The analogy is no doubt obvious to programmers and security experts: the research paper in this case found a problem with security, but frankly the problem isn’t with the RSA tools here, it’s with the “ingredients” further upstream. The devil in this system is in the random number generation. The ingredients here that lead to suspicious cryptographic end-products were flawed well before the computation that produced a key pair.
Good cryptography, including RSA’s, without exception depends on proper implementation. True random number generation underpins nearly all cryptographic algorithms and protocols because we are striving for computational complexity to make cyphers hard to break. That demands entropy, and poor entropy is a killer.
True random number generation must be performed with care to protect against weakening of well-designed cryptographic tools. A good chef wouldn’t allow the use of tainted ingredients, and a good architect won’t allow the use of poor random number generation to go into their cryptosystem.

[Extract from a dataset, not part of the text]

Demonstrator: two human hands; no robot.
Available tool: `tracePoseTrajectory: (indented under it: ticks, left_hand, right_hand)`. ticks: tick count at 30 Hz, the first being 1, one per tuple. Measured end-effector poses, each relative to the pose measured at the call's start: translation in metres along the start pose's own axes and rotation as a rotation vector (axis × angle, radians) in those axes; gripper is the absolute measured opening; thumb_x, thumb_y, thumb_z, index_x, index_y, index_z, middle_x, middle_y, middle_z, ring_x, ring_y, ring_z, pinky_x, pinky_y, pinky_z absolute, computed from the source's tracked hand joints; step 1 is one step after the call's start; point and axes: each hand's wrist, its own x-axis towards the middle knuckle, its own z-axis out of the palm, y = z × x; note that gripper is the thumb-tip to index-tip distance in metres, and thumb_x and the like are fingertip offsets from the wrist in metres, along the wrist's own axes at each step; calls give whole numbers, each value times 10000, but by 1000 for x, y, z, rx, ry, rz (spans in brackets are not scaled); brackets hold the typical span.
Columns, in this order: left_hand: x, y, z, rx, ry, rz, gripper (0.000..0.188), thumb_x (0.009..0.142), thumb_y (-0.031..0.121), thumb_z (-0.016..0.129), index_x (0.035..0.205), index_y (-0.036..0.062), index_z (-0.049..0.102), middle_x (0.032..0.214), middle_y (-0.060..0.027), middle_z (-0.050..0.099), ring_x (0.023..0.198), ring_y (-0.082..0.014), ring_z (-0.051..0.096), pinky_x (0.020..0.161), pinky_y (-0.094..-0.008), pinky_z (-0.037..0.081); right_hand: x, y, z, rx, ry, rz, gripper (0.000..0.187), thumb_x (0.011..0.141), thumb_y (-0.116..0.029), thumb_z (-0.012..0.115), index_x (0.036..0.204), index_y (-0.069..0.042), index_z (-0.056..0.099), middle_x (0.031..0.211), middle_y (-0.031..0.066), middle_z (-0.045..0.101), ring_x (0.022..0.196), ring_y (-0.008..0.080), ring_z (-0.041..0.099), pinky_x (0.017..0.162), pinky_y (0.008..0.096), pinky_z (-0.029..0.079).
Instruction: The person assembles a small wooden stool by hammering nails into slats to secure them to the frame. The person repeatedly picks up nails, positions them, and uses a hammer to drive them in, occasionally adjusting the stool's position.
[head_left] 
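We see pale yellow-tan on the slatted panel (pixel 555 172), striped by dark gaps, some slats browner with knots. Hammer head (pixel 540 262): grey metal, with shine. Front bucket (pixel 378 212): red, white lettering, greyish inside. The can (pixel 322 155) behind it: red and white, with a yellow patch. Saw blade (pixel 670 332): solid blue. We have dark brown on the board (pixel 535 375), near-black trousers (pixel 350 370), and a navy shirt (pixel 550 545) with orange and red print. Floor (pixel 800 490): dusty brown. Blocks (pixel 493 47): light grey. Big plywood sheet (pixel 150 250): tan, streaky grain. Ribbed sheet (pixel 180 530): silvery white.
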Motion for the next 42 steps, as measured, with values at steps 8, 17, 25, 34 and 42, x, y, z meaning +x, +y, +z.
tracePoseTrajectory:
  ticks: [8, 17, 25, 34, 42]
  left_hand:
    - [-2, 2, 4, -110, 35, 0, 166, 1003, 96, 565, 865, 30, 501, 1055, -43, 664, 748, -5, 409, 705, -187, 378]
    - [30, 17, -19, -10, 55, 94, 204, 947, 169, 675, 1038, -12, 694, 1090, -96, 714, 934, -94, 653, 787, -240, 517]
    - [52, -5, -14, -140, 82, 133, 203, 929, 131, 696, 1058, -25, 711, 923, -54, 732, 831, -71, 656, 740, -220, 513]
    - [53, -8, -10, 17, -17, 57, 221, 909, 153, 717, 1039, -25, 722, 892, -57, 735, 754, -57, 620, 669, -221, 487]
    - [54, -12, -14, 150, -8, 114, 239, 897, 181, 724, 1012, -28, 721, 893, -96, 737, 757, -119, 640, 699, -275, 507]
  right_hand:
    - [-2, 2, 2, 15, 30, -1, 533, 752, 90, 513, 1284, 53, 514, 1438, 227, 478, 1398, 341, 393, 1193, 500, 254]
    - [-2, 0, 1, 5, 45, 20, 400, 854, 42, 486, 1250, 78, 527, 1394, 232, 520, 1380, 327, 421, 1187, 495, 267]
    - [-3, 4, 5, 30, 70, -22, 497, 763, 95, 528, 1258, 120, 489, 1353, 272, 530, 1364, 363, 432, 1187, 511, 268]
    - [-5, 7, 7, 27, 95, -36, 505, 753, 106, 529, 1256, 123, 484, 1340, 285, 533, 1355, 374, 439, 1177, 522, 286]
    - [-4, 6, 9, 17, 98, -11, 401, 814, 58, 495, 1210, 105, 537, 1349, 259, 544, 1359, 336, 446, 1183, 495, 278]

I won’t belabor the point beyond this because others have done a much better analysis along the way. Dan Kaminsky, for instance, has done a great job analyzing the report in a detail in “Survey is good. Thesis is strange.”
And David Wachtfogel addresses the topic with astute analysis and welcome humor in his “Good Enough Security Blog.”
Don’t take our word for it: Go check ‘em out.
In my opinion, it is crucial to get this right, especially regarding the exploding number of embedded components that are connected to the Internet today. That’s really why I welcome this form of research: keep testing the pillars of security like the RSA algorithm because the irony is that is what makes those pillars stronger. In this particular case, it also highlights the systems point, and that’s a very good thing right now.
So let’s all take a close look at this and take a lesson to heart: go and look at the systems you’ve built and test the quality of the whole. Make sure that the cryptographic primitives in use are solid and that something as fundamental as random number generation is done right.
The RSA algorithm is solid because it has withstood such scrutiny for decades from multiple sources, and it must continue to withstand such examination. The irony is that it must be questioned and tested to make it better, just as we must put ideas out there not just to be seen to be intelligent or to inflate our egos: we must do it to create a debate and a forum for pushing the frontiers of security forward.